**PROMPT**: Using the material that follows, output exactly the lines from the one containing "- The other" through the one containing "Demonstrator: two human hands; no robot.", with both ends kept.

**TASK INPUTS**:

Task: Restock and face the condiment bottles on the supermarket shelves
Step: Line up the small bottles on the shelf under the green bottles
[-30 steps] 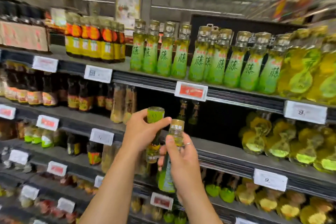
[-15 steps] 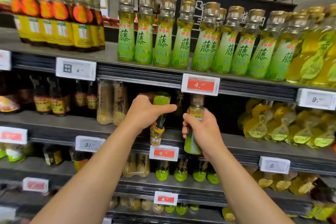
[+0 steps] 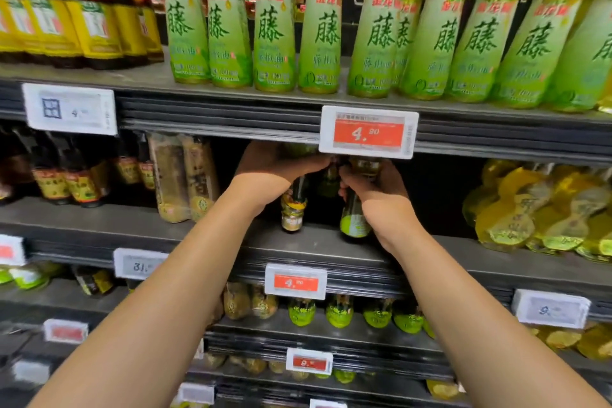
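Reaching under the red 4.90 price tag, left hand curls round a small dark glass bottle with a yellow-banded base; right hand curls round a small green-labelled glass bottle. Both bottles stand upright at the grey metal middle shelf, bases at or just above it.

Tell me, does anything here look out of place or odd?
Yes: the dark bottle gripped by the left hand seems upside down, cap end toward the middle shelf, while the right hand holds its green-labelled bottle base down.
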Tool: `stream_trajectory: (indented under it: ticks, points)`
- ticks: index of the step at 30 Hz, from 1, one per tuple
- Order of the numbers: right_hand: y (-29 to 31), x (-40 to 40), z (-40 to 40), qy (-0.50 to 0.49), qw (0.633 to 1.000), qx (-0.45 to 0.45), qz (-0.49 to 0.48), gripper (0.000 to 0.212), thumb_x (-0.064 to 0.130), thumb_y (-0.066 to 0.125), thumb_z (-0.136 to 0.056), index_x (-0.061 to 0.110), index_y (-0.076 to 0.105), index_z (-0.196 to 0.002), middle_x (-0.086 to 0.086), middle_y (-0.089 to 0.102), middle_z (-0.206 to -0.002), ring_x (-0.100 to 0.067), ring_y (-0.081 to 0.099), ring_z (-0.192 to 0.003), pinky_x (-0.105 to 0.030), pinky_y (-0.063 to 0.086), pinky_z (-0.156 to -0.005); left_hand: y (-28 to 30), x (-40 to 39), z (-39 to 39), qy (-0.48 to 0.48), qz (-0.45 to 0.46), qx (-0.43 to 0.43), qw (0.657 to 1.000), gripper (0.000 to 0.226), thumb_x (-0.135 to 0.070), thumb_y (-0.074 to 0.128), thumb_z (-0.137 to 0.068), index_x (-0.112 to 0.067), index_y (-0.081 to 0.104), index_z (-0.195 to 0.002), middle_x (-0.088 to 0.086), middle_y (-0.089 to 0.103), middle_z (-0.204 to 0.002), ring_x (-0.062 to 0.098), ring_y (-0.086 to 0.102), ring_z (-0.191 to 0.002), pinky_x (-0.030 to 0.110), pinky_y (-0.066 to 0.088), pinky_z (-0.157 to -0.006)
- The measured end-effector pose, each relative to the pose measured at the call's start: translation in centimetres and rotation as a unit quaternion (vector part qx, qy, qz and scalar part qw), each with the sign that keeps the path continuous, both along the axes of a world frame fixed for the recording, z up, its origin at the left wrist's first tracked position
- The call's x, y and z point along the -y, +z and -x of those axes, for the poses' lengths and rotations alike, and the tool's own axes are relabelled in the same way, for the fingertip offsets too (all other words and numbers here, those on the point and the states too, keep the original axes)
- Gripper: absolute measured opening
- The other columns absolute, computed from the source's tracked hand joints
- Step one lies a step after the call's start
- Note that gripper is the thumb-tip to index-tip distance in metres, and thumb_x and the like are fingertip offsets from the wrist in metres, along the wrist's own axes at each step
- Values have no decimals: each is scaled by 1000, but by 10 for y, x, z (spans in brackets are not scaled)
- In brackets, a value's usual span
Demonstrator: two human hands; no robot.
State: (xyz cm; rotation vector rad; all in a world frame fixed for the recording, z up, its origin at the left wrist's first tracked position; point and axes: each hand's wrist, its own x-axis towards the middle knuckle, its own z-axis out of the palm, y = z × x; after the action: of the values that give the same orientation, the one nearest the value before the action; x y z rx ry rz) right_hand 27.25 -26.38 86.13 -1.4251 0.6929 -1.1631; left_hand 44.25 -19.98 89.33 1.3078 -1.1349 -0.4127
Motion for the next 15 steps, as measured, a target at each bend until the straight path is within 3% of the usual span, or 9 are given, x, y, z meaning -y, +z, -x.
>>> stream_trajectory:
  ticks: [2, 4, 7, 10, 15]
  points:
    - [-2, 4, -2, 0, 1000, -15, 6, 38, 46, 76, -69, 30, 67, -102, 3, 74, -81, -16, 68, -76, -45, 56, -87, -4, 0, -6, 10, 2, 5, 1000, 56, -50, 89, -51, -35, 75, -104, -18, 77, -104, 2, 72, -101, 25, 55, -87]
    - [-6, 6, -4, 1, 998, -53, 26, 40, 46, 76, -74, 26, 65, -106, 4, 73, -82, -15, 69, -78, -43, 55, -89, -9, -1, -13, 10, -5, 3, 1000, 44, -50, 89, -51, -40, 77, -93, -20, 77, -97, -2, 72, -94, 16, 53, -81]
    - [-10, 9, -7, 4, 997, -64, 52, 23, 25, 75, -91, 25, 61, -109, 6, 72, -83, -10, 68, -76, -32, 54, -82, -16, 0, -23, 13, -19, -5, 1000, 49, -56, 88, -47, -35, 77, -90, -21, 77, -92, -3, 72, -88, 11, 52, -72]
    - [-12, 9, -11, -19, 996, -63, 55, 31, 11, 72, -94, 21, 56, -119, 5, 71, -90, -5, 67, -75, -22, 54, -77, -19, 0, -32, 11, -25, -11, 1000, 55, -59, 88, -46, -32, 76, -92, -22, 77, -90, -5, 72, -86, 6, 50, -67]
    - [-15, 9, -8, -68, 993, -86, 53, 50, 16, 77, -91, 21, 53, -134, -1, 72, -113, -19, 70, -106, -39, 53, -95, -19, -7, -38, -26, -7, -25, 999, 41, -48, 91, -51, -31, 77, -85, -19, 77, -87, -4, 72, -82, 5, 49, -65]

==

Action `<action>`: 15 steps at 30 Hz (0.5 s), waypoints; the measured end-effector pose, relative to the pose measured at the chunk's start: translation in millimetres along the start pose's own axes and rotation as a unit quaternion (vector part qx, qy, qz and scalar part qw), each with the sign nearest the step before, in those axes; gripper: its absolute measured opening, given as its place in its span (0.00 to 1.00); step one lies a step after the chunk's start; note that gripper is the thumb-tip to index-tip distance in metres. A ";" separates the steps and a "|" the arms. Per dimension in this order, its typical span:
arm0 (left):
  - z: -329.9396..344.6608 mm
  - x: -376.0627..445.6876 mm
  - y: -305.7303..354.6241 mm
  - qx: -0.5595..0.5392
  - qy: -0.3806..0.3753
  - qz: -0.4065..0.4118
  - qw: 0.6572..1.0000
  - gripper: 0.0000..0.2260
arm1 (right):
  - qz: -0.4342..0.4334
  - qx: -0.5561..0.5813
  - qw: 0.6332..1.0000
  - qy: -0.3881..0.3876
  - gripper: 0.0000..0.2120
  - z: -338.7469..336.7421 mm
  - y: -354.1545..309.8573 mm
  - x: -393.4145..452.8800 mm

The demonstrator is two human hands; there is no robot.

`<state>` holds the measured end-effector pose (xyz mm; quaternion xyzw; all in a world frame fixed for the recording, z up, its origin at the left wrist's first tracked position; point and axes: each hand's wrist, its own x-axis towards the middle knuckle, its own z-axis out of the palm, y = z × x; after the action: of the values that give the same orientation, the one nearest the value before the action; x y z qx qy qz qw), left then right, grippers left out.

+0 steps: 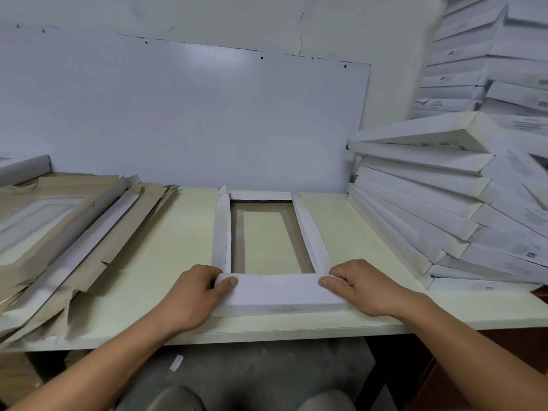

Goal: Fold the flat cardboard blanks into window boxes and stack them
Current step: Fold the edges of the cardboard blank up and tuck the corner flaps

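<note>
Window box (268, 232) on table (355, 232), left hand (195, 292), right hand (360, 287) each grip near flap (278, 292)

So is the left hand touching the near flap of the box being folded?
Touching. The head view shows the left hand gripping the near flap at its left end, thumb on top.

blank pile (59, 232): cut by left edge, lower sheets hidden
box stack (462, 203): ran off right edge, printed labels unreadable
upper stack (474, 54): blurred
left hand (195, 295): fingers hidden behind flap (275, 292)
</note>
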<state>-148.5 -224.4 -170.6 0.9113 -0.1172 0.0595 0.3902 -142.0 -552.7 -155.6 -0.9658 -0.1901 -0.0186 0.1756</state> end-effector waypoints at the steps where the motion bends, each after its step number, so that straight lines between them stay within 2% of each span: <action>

**EXPECTED OUTPUT**:
- The other columns absolute, computed from the source's tracked hand joints
- Step one lies a step after the call's start
- Note that gripper is the thumb-tip to index-tip distance in metres, and thumb_x and the like are fingertip offsets from the wrist in metres, along the wrist's own axes at each step
- Values have no decimals: each is scaled by 1000, but by 10 for y, x, z (spans in brackets are not scaled)
- In brackets, a value's usual span
Demonstrator: two human hands; no robot.

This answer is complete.